WORK INSTRUCTION:
Determine the number of lines in the data below that hold "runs"; give nothing but that number.

(Beginning of SUPPLIED DATA)

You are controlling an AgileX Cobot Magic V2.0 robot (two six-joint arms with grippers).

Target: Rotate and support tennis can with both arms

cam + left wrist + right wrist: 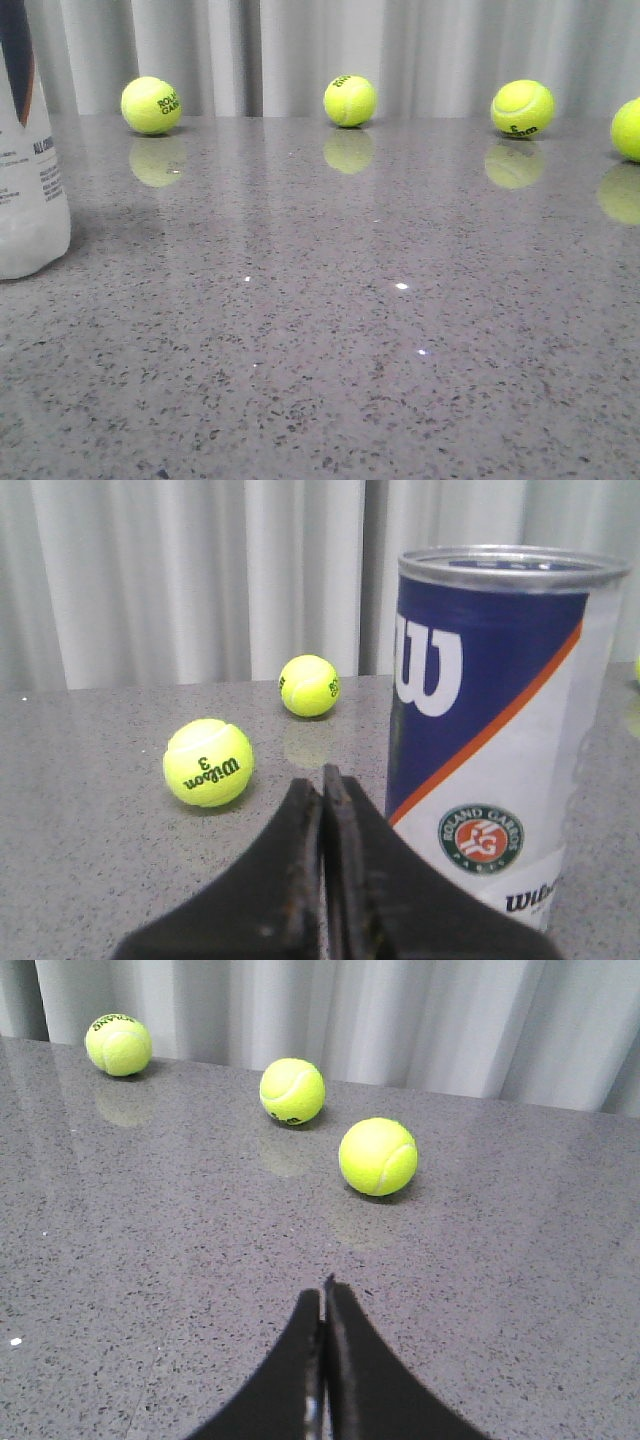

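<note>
Four yellow balls line the far edge of the grey speckled table in the front view, before a pale curtain: one at far left, one at centre, one right of centre, and one cut off by the right border. The can stands upright at the left border of that view, only part of it in frame. Neither arm appears there.

Left wrist view: the left gripper has its black fingers pressed together, holding nothing. The can stands upright on the table just beside the fingertips, not touching them; its silver rim, navy panel with white W, orange stripe and round emblem face the camera. Two balls lie beyond, one nearer and one farther back.

Right wrist view: the right gripper is likewise closed and empty, above bare table. Three balls lie ahead, well apart from it.
</note>
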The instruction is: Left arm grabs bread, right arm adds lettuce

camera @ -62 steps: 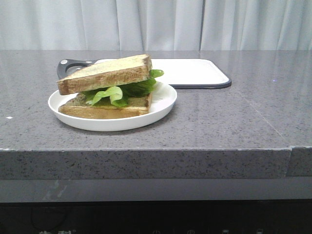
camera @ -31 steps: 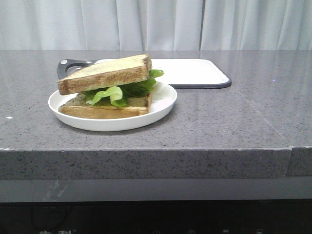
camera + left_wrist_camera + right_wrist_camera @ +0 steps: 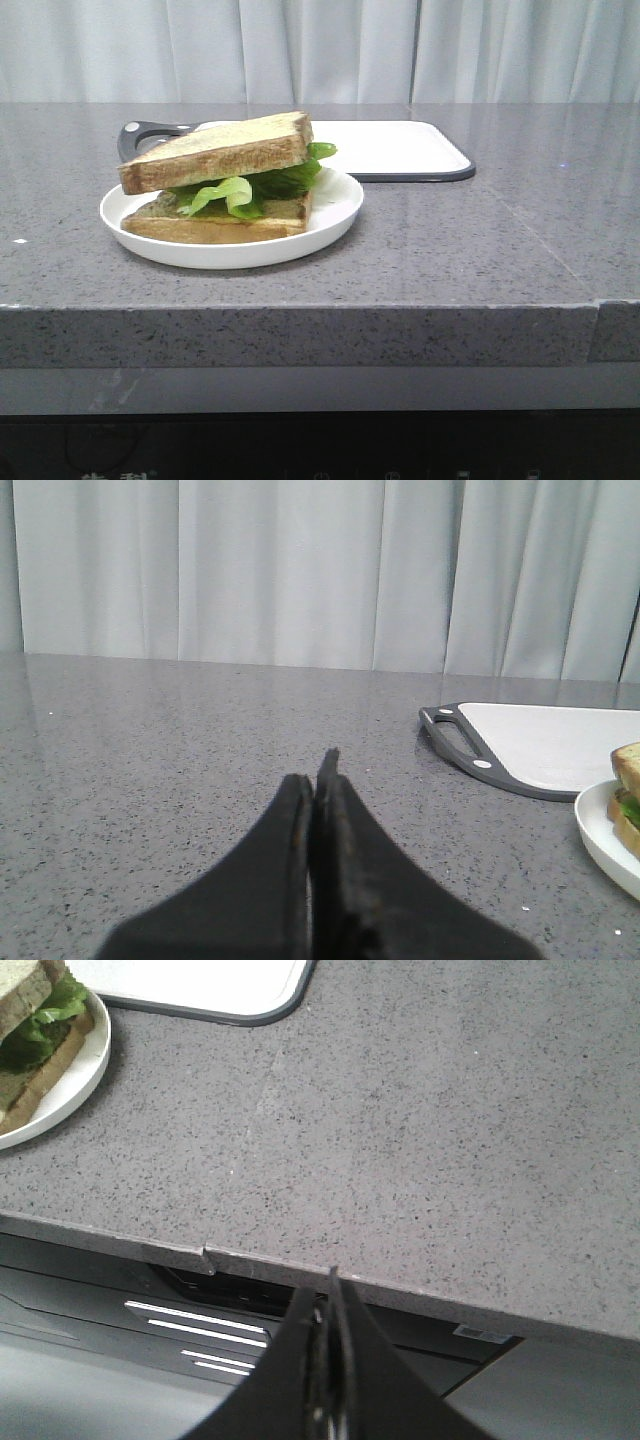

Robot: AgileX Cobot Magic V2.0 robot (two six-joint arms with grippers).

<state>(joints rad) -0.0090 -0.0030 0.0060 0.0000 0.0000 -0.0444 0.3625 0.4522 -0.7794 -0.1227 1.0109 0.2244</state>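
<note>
A white plate [image 3: 330, 215] holds a sandwich. The bread [image 3: 215, 150], a thick toasted slice, lies tilted on top of the green lettuce [image 3: 245, 190], with a second slice [image 3: 215, 222] underneath. Neither arm shows in the front view. My left gripper [image 3: 320, 770] is shut and empty, low over the counter to the left of the plate [image 3: 603, 830]. My right gripper [image 3: 328, 1285] is shut and empty, off the counter's front edge. The plate [image 3: 80, 1070] and lettuce [image 3: 45, 1020] show at the corner of the right wrist view.
A white cutting board [image 3: 390, 145] with a dark rim and handle lies behind the plate; it also shows in the left wrist view [image 3: 560, 745] and the right wrist view [image 3: 200, 985]. The grey stone counter [image 3: 480, 250] ends at a front edge [image 3: 400, 1285]. Curtains hang behind.
</note>
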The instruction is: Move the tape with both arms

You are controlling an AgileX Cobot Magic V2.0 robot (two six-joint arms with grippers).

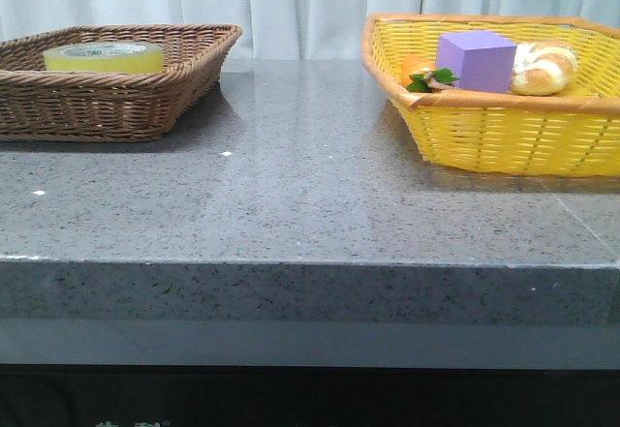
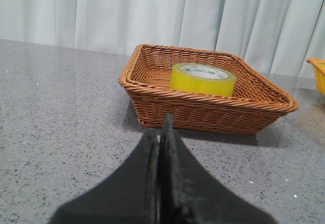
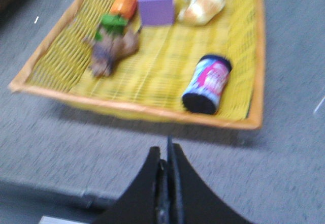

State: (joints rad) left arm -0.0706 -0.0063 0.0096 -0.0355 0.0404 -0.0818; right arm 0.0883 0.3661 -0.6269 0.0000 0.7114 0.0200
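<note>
The wide roll of translucent yellow packing tape (image 1: 104,56) sits flat inside the brown woven wicker basket (image 1: 145,98) on the left side of the grey speckled stone table (image 1: 291,204), its green-printed core facing up, nothing touching it. From the left wrist camera, the left gripper (image 2: 161,132) hangs low over the tabletop just short of that basket, its tapered black fingers pressed tight together with nothing between them, pointing towards the tape (image 2: 202,78) beyond the basket's near wall (image 2: 203,109). Over on the right, the yellow woven basket with the orange rim (image 1: 504,132) is well apart from the brown one, and it's crowded: a purple cube (image 1: 475,59) stands in it, an orange carrot with green leaves (image 1: 418,71) just beside it on one side, a pale bread roll (image 1: 542,67) on the other. The right wrist camera is blurry, but it shows the right gripper (image 3: 167,153) above bare table beside that yellow basket (image 3: 152,109), fingers likewise clamped shut on nothing. That view also picks out a brownish knobbly root-like thing (image 3: 109,51) next to the carrot (image 3: 124,1), and a small cylindrical can with a red and blue label (image 3: 207,84) lying on its side.
</note>
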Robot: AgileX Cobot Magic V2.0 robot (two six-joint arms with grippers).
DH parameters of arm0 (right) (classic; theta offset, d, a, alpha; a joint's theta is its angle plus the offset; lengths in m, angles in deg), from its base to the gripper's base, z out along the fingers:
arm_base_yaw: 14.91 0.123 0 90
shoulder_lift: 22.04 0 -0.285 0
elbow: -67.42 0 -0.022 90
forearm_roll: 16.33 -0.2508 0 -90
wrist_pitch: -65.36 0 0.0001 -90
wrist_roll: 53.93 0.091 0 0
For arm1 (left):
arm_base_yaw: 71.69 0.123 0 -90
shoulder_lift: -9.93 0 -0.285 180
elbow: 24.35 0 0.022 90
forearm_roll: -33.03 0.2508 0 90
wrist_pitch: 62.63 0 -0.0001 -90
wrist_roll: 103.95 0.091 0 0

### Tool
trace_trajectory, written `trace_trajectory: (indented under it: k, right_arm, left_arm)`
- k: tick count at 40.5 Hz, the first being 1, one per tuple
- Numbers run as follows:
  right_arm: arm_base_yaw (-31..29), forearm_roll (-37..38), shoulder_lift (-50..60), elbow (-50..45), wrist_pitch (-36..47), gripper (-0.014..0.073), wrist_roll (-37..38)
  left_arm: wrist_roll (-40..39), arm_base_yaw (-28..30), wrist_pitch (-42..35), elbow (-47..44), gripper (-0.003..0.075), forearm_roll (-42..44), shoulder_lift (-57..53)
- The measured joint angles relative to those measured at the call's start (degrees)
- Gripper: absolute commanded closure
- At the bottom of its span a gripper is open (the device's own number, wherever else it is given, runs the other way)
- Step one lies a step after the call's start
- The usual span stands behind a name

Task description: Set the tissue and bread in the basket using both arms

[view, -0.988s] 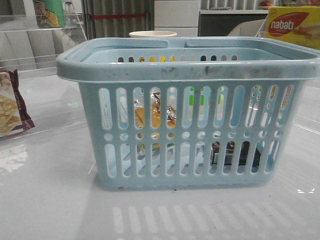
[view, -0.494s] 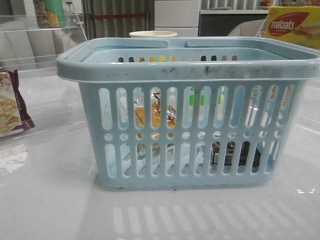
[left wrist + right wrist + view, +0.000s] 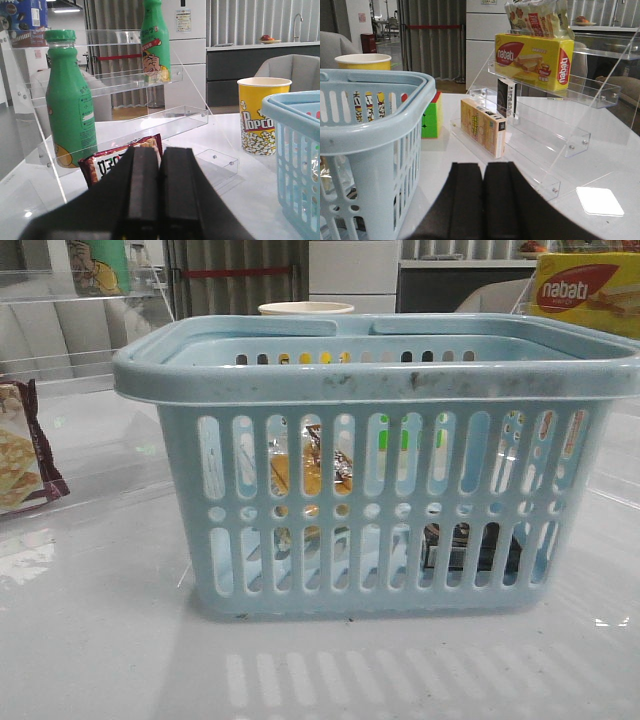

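The light-blue basket (image 3: 380, 380) fills the middle of the front view. Through its slots I see the bread (image 3: 310, 475) in its clear bag on the left inside and the dark tissue pack (image 3: 470, 545) on the basket floor at the right. Neither arm shows in the front view. My left gripper (image 3: 160, 150) is shut and empty, left of the basket (image 3: 295, 150). My right gripper (image 3: 483, 167) is shut and empty, right of the basket (image 3: 370, 135).
A maroon-edged cracker packet (image 3: 20, 455) lies at the left by a clear shelf with green bottles (image 3: 70, 100). A popcorn cup (image 3: 261, 115) stands behind the basket. At the right a clear rack (image 3: 560, 125) holds a yellow Nabati box (image 3: 535, 57) and small boxes.
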Motion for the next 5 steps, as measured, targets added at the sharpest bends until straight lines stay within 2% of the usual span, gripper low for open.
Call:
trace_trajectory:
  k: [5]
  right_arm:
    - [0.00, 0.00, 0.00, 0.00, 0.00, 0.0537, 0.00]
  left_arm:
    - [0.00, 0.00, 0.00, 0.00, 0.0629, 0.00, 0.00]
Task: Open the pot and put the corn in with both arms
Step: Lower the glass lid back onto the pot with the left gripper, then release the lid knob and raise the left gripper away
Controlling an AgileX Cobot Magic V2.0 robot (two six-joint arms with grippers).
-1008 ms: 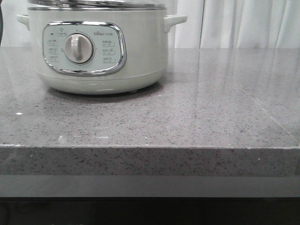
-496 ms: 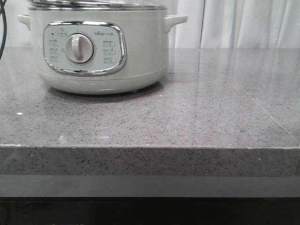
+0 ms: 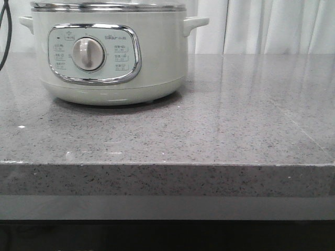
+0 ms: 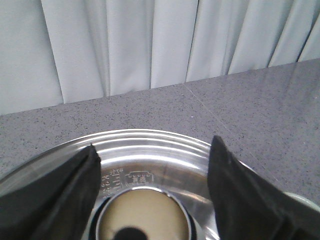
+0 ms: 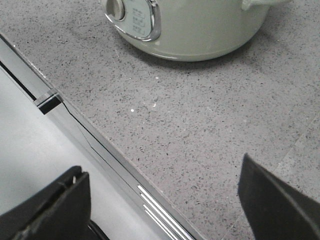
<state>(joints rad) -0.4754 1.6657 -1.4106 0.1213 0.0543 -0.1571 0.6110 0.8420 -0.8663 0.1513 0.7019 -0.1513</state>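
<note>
The pale cream-green pot (image 3: 110,52) stands at the back left of the grey counter (image 3: 220,130), its dial facing me and its steel lid on. In the left wrist view my left gripper (image 4: 154,145) is open just above that steel lid (image 4: 150,152), with one black finger on each side of the cream round knob (image 4: 142,215); no finger touches the knob. My right gripper (image 5: 162,167) is open and empty over the counter's front edge (image 5: 100,145), a good way in front of the pot (image 5: 200,25). The corn is out of view. Neither gripper shows in the front view.
White curtains (image 3: 261,26) hang behind the counter. A black cable (image 3: 5,36) hangs at the far left edge beside the pot. The counter drops off at its front edge (image 3: 167,164) to a pale floor (image 5: 30,150).
The black cable at the left edge of the front view has shifted a little. The pot has not moved.
</note>
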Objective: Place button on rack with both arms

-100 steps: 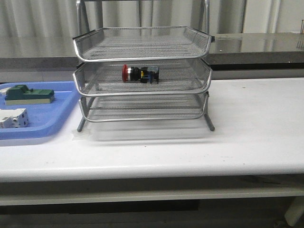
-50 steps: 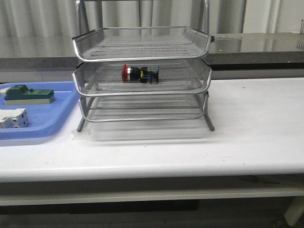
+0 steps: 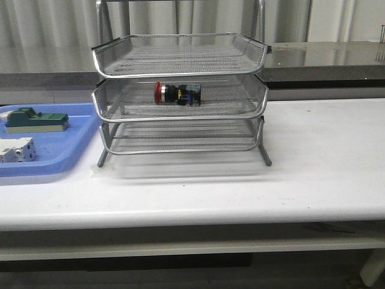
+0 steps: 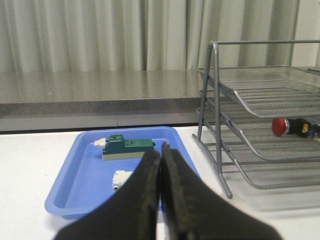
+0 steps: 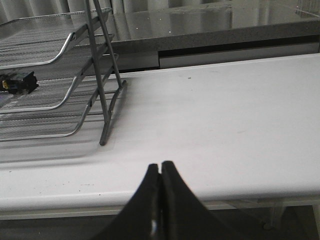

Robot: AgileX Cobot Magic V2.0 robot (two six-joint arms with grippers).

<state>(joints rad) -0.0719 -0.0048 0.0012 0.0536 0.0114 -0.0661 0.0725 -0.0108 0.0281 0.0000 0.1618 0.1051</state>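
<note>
one button [image 3: 177, 94] lies in the rack's [image 3: 180, 114] middle tier; both arms' jaws are closed, empty.

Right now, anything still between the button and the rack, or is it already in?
Nothing visible. The button already lies on its side in the middle tier of the rack. Both grippers, left and right, are shut, empty and back from the rack.

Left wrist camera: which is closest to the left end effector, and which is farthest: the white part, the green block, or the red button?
1. White part, in the blue tray, just beyond the end effector.
2. Green block, farther back in the tray.
3. Button, off to the side on the rack's middle tier.
</note>
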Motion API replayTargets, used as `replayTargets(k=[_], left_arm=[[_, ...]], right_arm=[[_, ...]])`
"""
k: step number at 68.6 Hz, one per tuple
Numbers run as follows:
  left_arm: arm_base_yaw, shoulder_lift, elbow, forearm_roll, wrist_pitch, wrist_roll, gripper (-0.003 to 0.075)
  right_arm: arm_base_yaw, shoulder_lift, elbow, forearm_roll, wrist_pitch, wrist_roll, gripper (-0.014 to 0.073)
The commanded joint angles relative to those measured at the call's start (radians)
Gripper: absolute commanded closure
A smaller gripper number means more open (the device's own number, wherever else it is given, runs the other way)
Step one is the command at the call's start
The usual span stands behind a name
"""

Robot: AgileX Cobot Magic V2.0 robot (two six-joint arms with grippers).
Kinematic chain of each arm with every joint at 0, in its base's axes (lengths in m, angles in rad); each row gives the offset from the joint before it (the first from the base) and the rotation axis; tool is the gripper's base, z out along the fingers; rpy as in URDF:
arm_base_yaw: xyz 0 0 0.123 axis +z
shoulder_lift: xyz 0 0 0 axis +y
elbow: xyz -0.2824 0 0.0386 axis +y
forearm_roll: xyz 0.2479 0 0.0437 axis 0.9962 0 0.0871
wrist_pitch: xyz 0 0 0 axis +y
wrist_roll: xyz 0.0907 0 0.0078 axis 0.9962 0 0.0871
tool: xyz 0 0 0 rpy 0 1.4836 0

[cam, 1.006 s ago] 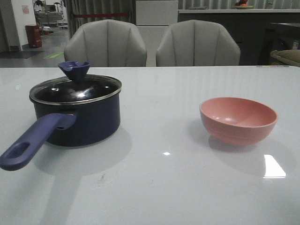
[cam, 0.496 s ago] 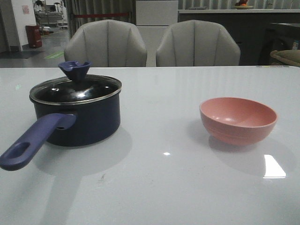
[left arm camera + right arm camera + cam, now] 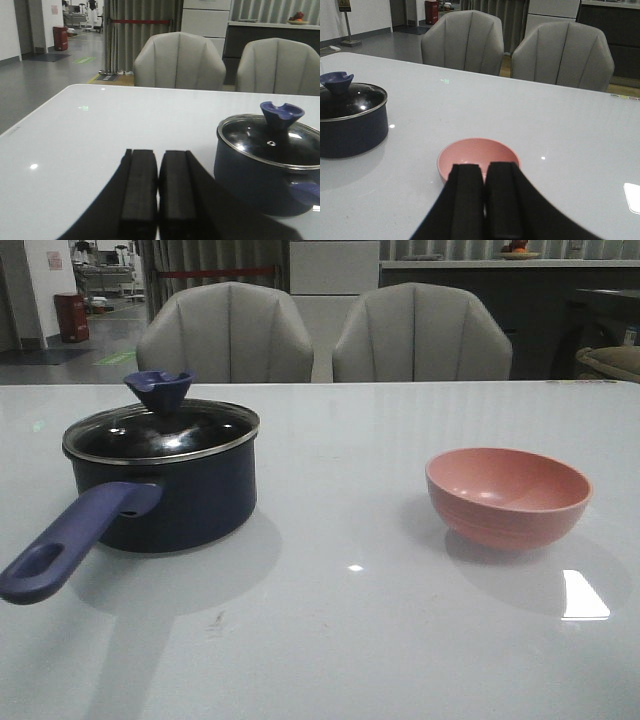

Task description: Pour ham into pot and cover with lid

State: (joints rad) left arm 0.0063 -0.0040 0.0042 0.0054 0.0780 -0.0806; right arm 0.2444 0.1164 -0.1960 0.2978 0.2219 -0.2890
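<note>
The dark navy pot (image 3: 175,495) stands at the table's left, its long purple-blue handle (image 3: 70,543) pointing toward the near left. The glass lid (image 3: 160,430) with its blue knob (image 3: 160,390) sits on the pot. A salmon-pink bowl (image 3: 508,495) stands at the right; no ham shows in it from these views. In the left wrist view my left gripper (image 3: 158,152) is shut and empty, beside the pot (image 3: 265,175) and apart from it. My right gripper (image 3: 484,165) is shut and empty, just short of the bowl (image 3: 477,155). Neither gripper appears in the front view.
Two grey chairs (image 3: 228,332) (image 3: 420,332) stand behind the far edge of the white glossy table (image 3: 340,620). The table's left edge (image 3: 30,120) shows in the left wrist view.
</note>
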Motion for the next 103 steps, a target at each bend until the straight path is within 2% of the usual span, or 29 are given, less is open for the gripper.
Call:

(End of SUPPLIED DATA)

TASK OUTPUT:
2